2.Whole Genome Analyses of Chinese Population and De Novo Assembly of A Northern Han Genome.
Zhenglin DU ; Liang MA ; Hongzhu QU ; Wei CHEN ; Bing ZHANG ; Xi LU ; Weibo ZHAI ; Xin SHENG ; Yongqiao SUN ; Wenjie LI ; Meng LEI ; Qiuhui QI ; Na YUAN ; Shuo SHI ; Jingyao ZENG ; Jinyue WANG ; Yadong YANG ; Qi LIU ; Yaqiang HONG ; Lili DONG ; Zhewen ZHANG ; Dong ZOU ; Yanqing WANG ; Shuhui SONG ; Fan LIU ; Xiangdong FANG ; Hua CHEN ; Xin LIU ; Jingfa XIAO ; Changqing ZENG
Genomics, Proteomics & Bioinformatics 2019;17(3):229-247
To unravel the genetic mechanisms of disease and physiological traits, it requires comprehensive sequencing analysis of large sample size in Chinese populations.

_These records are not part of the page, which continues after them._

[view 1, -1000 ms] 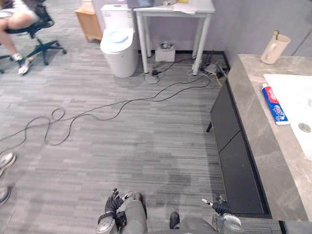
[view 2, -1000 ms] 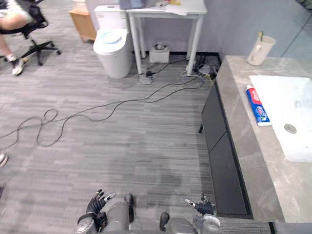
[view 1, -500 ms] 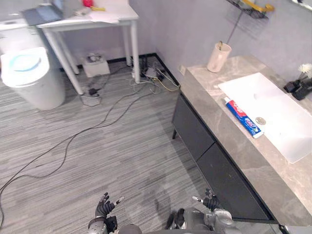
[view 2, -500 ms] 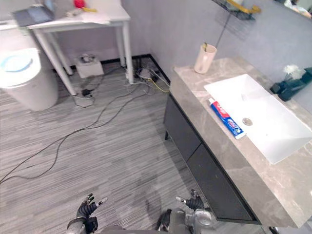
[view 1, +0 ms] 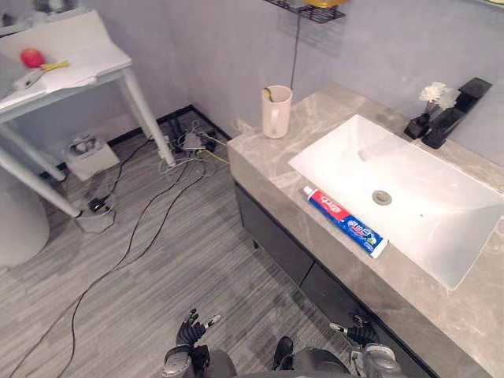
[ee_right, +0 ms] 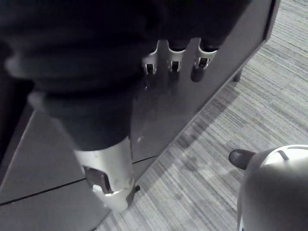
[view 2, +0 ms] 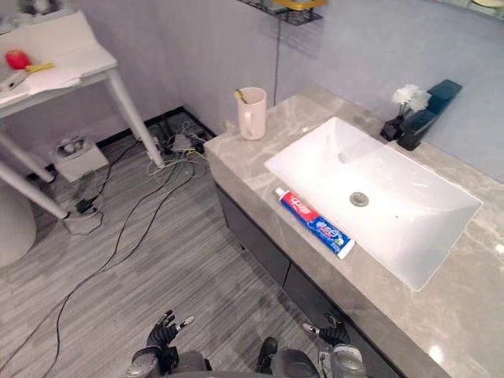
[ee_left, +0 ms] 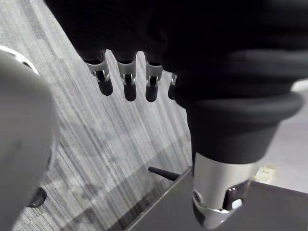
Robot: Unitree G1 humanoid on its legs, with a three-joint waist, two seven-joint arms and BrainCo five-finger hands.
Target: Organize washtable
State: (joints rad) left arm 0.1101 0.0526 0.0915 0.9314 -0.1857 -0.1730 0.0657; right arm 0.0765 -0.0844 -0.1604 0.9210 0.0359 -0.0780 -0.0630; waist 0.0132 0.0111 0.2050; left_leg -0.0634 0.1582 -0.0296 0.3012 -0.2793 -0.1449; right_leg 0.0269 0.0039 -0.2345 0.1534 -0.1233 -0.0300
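Left hand (view 1: 191, 335) at 7 o'clock and right hand (view 1: 358, 335) at 5 hang empty, fingers loose, well apart from the surface (view 1: 268, 157), where the tube (view 1: 345, 222) lies along the sink (view 1: 339, 150) edge with the cup (view 1: 276, 112) at its 11 o'clock, so tidying looks unstarted.

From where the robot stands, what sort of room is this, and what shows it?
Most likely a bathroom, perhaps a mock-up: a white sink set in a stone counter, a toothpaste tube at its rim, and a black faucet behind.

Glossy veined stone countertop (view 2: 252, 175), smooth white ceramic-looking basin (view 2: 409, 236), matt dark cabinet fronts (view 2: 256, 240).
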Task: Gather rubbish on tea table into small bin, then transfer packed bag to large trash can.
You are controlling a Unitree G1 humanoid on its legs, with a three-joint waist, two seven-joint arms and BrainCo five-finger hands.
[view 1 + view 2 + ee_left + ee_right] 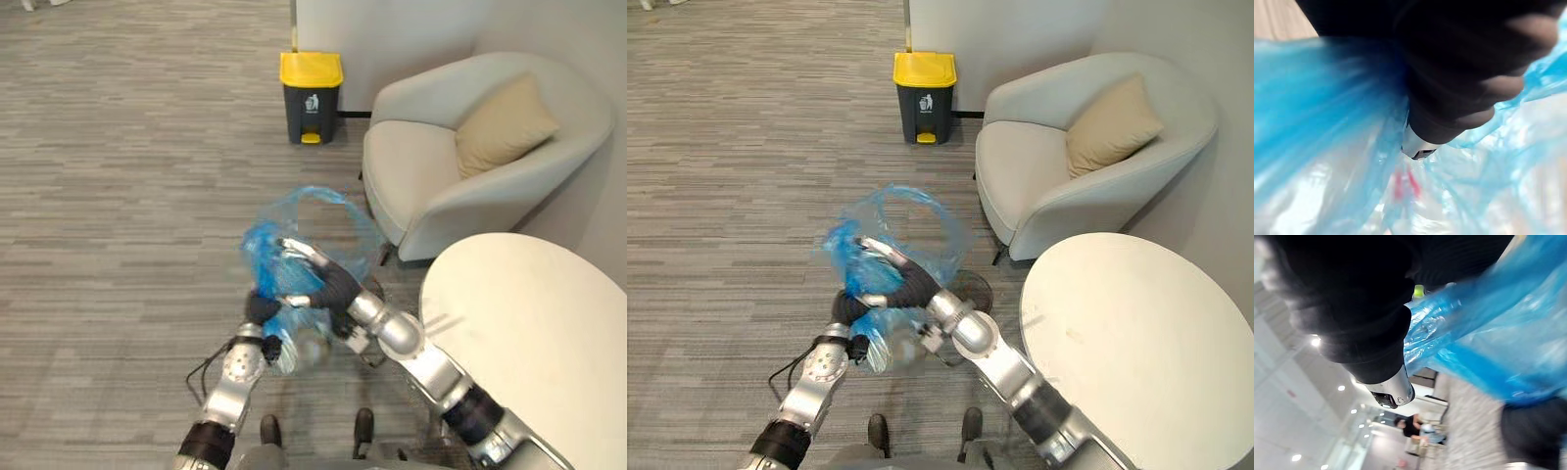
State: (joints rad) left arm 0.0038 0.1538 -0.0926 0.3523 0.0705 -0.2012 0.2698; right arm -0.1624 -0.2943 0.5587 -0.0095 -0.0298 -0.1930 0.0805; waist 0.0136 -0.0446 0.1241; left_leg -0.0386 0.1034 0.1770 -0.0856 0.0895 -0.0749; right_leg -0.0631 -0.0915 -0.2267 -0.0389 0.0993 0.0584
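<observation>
One blue bag [265, 255] aloft over floor [118, 196] beside table [529, 313], well short of can [312, 96], clenched at gathered plastic by right hand [331, 286]; left hand [261, 309] buried under it, grasp impossible to tell; contents blurred.

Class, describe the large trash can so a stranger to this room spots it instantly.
Find the pale armchair with the tan cushion. Beside it, against the white wall, stands the trash can. It alone has a dark grey body with a bright yellow lid.

Head stereo downward; wrists against bag [1327, 122]
</observation>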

Here, we report the primary results of the Chinese Academy of Sciences Precision Medicine Initiative (CASPMI) project launched by the Chinese Academy of Sciences, including the de novo assembly of a northern Han reference genome (NH1.0) and whole genome analyses of 597 healthy people coming from most areas in China. Given the two existing reference genomes for Han Chinese (YH and HX1) were both from the south, we constructed NH1.0, a new reference genome from a northern individual, by combining the sequencing strategies of PacBio, 10× Genomics, and Bionano mapping. Using this integrated approach, we obtained an N50 scaffold size of 46.63 Mb for the NH1.0 genome and performed a comparative genome analysis of NH1.0 with YH and HX1. In order to generate a genomic variation map of Chinese populations, we performed the whole-genome sequencing of 597 participants and identified 24.85 million (M) single nucleotide variants (SNVs), 3.85 M small indels, and 106,382 structural variations. In the association analysis with collected phenotypes, we found that the T allele of rs1549293 in KAT8 significantly correlated with the waist circumference in northern Han males. Moreover, significant genetic diversity in MTHFR, TCN2, FADS1, and FADS2, which associate with circulating folate, vitamin B12, or lipid metabolism, was observed between northerners and southerners. Especially, for the homocysteine-increasing allele of rs1801133 (MTHFR 677T), we hypothesize that there exists a "comfort" zone for a high frequency of 677T between latitudes of 35-45 degree North. Taken together, our results provide a high-quality northern Han reference genome and novel population-specific data sets of genetic variants for use in the personalized and precision medicine.